Required action: Print every line below exactly. Skip the pictures.

======== Raw data

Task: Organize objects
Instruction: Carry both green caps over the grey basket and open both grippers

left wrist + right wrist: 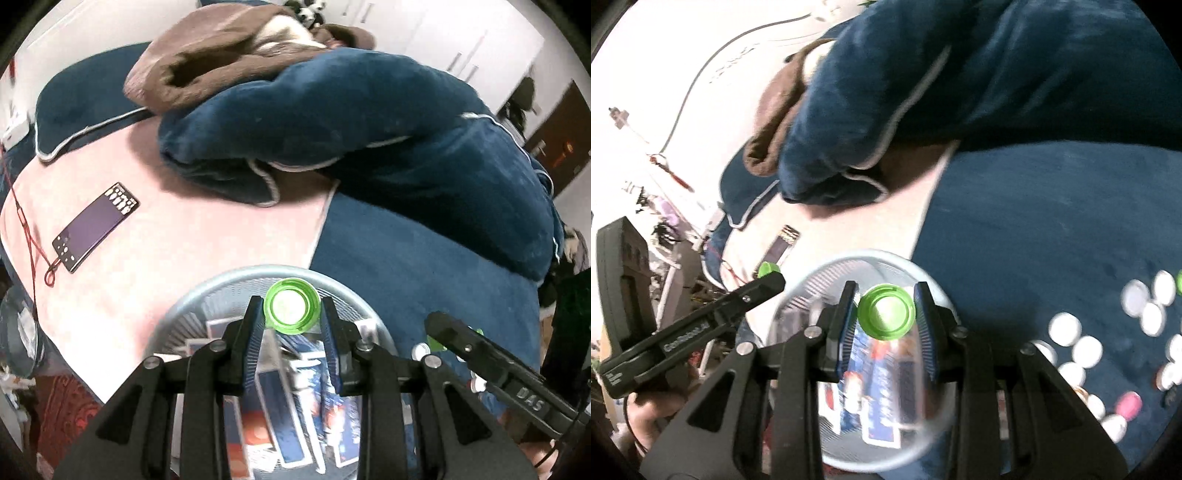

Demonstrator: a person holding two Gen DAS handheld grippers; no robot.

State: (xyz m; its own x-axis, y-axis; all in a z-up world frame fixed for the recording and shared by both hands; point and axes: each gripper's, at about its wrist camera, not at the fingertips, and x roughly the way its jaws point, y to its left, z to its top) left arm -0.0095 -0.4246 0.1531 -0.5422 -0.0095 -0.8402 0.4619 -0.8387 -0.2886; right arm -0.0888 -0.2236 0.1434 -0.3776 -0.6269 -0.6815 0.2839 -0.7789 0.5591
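The bed (424, 266) carries a grey mesh basket (221, 288) at 6 o'clock, presumably the collecting bin. Each gripper hangs over it, the left gripper (291, 308) and right gripper (886, 310) each clamped on a green cap (291, 306), apparently for dropping in. Loose white caps (1065, 328) wait at 4 o'clock.

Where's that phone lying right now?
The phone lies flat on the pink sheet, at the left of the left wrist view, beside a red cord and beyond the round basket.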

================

Your solution:
Task: Organize objects
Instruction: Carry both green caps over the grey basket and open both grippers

left wrist + right wrist: 

Demonstrator: a person holding two Gen DAS handheld grippers; no robot.

State: (xyz m; its own x-axis, y-axis; all in a z-up world frame fixed for the recording and shared by both hands; point and axes: each gripper's, at about its wrist camera, not at the fingertips, and x roughly the way its jaws point, y to its left, z to its top) left arm -0.0095 -0.4246 0.1531 -0.5422 -0.0095 -0.8402 0.4619 -0.8387 -0.2886; right arm -0.0888 -0.2236 0.1434 -0.3776 -0.6269 -0.6815 0.2839 -0.7789 0.5591
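The bed (424, 266) carries a grey mesh basket (221, 288) at 6 o'clock, presumably the collecting bin. Each gripper hangs over it, the left gripper (291, 308) and right gripper (886, 310) each clamped on a green cap (291, 306), apparently for dropping in. Loose white caps (1065, 328) wait at 4 o'clock.

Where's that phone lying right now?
The phone lies flat on the pink sheet, at the left of the left wrist view, beside a red cord and beyond the round basket.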

The output is done.